Autour du film[modifier]
Comme pour plusieurs productions précédentes d'Arte, le film est d'abord présenté sur la chaîne avant sa sortie publique en salles en France. Lors de sa diffusion sur Arte, le film a réuni plus de 2,2 millions de téléspectateurs, avec 9,6 % de part de marché, soit le record d'audiences de l'histoire de la chaîne[1]. Il était initialement prévu deux pré-diffusions sur Arte ; elles avaient été annoncées par la presse télévisée. La seconde diffusion (du 23 mars 2009) a été supprimée ainsi que tous les moyens de diffusion ordinairement utilisés par la chaîne sur le web.

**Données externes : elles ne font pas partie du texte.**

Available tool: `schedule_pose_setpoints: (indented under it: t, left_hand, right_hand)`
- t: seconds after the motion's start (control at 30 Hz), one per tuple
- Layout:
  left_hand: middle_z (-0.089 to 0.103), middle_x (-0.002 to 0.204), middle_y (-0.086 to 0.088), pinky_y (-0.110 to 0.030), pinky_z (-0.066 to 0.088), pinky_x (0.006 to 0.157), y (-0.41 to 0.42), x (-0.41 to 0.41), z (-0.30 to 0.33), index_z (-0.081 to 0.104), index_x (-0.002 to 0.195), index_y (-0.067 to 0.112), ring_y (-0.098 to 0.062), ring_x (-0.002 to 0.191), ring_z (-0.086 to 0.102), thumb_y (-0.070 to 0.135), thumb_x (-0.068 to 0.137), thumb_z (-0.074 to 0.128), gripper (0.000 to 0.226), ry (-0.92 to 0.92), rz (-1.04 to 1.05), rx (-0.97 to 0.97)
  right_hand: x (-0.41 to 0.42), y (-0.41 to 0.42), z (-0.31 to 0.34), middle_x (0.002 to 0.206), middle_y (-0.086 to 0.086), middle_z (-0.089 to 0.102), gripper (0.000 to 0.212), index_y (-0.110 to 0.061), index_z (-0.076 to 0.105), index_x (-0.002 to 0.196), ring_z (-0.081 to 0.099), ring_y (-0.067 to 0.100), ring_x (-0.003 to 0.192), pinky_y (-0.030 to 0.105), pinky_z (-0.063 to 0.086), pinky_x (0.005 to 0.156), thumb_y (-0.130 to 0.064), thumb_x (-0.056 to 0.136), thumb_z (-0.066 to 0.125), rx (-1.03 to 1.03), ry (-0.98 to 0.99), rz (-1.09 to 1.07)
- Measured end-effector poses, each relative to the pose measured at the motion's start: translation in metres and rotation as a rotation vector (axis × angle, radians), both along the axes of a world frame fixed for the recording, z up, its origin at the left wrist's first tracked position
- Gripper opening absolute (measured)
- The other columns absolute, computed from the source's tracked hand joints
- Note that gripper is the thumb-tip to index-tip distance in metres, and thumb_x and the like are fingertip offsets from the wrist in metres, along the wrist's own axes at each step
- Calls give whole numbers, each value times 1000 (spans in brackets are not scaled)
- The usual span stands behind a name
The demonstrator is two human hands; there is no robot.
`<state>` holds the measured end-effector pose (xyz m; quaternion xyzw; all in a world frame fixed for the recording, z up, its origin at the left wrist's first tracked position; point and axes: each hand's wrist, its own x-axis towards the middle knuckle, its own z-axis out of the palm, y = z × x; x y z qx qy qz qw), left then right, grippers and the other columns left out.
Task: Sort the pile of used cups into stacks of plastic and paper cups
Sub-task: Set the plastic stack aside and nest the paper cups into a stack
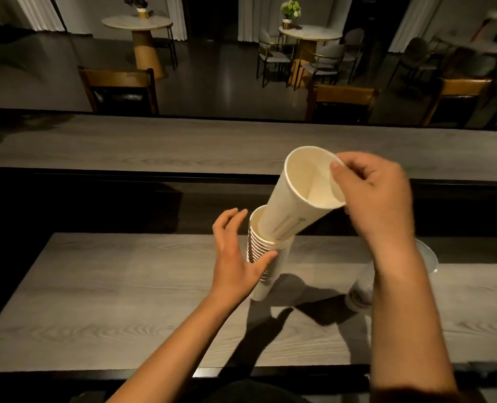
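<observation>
We count two hands: a left hand (235, 257) and a right hand (378, 193). One loose paper cup (296, 205) is tilted into one paper stack (266, 257); its rims are too tight to number exactly. Right of that stack we see one clear plastic stack (363, 289), partly hidden. Beyond the stack stand three wooden chairs (119, 88).

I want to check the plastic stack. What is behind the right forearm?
Clear plastic cups stand partly behind the right forearm; a rim shows beyond it. The arm covers how many there are.
</observation>
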<state>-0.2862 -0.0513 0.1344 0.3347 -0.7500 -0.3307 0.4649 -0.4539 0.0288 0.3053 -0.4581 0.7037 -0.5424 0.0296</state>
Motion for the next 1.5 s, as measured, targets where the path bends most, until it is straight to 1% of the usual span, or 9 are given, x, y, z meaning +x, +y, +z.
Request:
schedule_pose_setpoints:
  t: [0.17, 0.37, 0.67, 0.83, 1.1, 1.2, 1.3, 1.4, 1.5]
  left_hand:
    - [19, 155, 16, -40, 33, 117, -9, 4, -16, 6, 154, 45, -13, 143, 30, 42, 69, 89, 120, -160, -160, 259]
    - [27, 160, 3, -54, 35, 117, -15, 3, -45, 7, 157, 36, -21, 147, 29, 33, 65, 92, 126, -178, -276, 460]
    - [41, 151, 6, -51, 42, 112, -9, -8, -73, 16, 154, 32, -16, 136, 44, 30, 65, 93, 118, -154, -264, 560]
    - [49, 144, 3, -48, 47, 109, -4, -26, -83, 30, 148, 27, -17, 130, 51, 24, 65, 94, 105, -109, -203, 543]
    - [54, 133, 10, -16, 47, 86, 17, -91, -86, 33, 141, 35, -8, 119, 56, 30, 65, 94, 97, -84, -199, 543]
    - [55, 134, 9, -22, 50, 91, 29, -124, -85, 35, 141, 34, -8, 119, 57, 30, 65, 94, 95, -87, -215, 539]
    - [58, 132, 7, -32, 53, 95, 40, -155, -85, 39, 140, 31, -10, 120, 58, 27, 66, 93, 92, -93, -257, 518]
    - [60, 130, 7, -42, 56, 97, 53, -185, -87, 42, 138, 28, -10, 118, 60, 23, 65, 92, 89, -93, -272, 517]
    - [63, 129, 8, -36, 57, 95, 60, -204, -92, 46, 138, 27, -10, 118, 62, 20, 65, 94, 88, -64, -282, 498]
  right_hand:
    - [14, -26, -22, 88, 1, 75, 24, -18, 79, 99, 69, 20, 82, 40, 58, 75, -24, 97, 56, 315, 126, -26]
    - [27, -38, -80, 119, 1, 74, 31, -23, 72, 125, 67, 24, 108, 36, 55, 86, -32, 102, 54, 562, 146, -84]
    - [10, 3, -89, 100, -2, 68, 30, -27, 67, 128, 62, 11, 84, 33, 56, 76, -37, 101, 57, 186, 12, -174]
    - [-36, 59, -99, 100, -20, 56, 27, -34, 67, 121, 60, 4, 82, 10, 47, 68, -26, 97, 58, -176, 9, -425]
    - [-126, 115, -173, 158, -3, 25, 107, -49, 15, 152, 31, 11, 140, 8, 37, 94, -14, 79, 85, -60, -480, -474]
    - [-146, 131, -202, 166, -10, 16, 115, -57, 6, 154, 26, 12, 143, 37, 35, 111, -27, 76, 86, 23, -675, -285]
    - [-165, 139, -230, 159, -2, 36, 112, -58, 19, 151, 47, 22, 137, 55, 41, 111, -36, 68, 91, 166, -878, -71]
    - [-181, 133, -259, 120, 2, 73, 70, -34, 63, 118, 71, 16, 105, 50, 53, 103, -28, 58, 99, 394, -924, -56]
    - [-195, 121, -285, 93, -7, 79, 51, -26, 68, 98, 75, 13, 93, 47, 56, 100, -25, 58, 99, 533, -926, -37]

La chaine indique que « suite au succès de la première diffusion sur l'antenne d'Arte de La Journée de la jupe, [elle] a, en concertation avec les producteurs et exploitants de salle, décidé de différer ces rediffusions (date non encore déterminée pour l'instant)[1]. » D'après le réalisateur, le film a été diffusé sur Arte faute de financements suffisants pour une sortie en salle de façon habituelle. Le film est sorti au cinéma, quelques jours plus tard, dans cinquante salles dans toute la France ; à l'origine, les diffuseurs n'ont pas été intéressés par une sortie plus large de ce film. Le film a été également présenté en avant-première à la Berlinale 2009.
Le thème du film, son traitement ainsi que les difficultés de diffusion, à la télévision comme en salles, ont suscité un début de polémique : ce film serait-il « politiquement incorrect », surtout quelques mois après le succès de Entre les murs[2] » ?
Un élément du scénario (débutant dès 2005), s'est récemment[Quand ?] concrétisé. La revendication réclamée au ministre de l'Éducation nationale par le personnage principal, élément qui a d'ailleurs donné son titre au film, a provoqué en France une demande effective de la part d'élèves de certains établissements scolaires, ceci avant même la sortie en salle du film. Cette revendication naît en 2006, au lycée agricole catholique d’Étrelles, à 40 km de Rennes, où l’association Libertés Couleurs, spécialisée dans la prévention des conduites à risques, anime un atelier sur la sexualité. La journaliste Brigitte Chevet suit ces débats et réalise en 2007 le documentaire « Jupe ou pantalon ? » qui montre une culture juvénile marquée par un mélange de puritanisme plus ou moins religieux et une influence du « porno », et qui prend conscience du tabou qu'est devenue la jupe[3].
Jean-Paul Lilienfeld, réalisateur du film Quatre garçons pleins d'avenir, a retrouvé dans le casting deux de ses « garçons pleins d'avenir » : Olivier Brocheriou et Stéphan Guérin-Tillié.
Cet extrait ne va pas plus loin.